El diccionario de la RAE define la indiferencia como «el estado de ánimo en que no se siente inclinación ni repugnancia hacia una persona, objeto o negocio determinado». Dicho estado de ánimo parece haberse extendido sobre la sociedad moderna hasta sumir a los individuos en un profundo autismo autodestructivo.
Según algunos pensadores, los regímenes ultraconservadores de Thatcher en el Reino Unido y Reagan en EE.UU. sentaron las bases de la indiferencia como sistema de dominio social. Pero si bien estos gobiernos, con la bendición pontificia de Juan Pablo II adormecieron la conciencia social convirtiendo al individuo en un ser timorato y egoísta sometido a la corrección política, el proceso que ha llevado a la indiferencia a la categoría de régimen «totalitario», en palabras de Josep Ramoneda en su libro Contra la indiferencia, arranca desde mucho más atrás, en la segunda posguerra mundial, valiéndose de las armas del consumo y del terror.

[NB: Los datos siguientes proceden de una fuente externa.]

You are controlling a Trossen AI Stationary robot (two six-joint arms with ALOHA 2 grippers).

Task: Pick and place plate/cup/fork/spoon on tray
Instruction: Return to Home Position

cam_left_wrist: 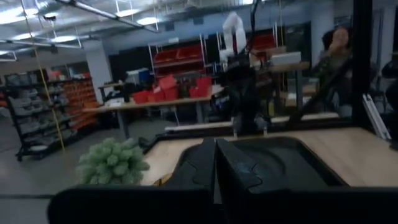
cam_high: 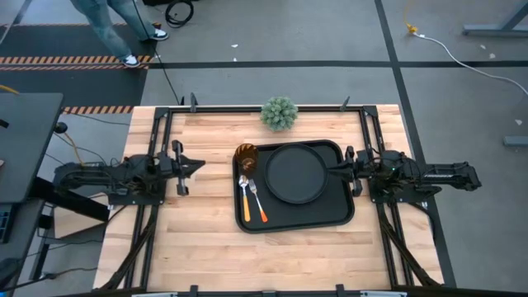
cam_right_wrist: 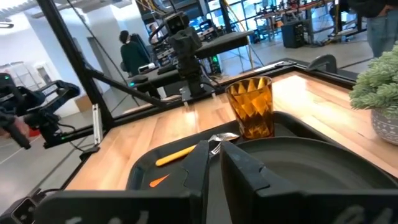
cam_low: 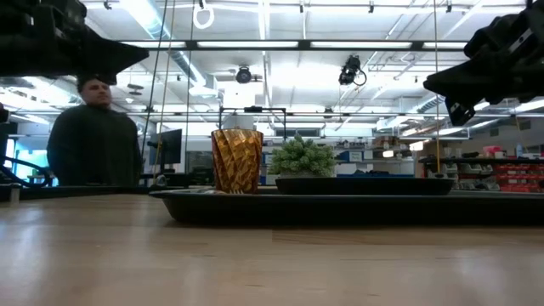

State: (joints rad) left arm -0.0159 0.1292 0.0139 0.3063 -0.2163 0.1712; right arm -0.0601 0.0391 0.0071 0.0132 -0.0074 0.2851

La industrialización de ambos conceptos ha desembocado en la generación de individuos atemorizados que consumen compulsivamente para calmar las pulsiones humanas de sus conciencias.
Indiferencia es asistir con naturalidad a los brotes de racismo, a la exacerbación de los nacionalismos, a la escandalosa especulación con los alimentos y a la depredación de la naturaleza; creer que el terror de ETA o Al-Qaeda es más importante que, por ejemplo, los contratos basura, el hambre, la pobreza y la indefensión de millones de personas en el mundo. Indiferencia es vitorear a un líder religioso que ha amparado bajo su solio a delincuentes morales o votar para las altas responsabilidades de gobierno a políticos corruptos. La indiferencia es esa forma de inacción que permite que el mal anule la voluntad que mueve el mundo e ilumina la justicia.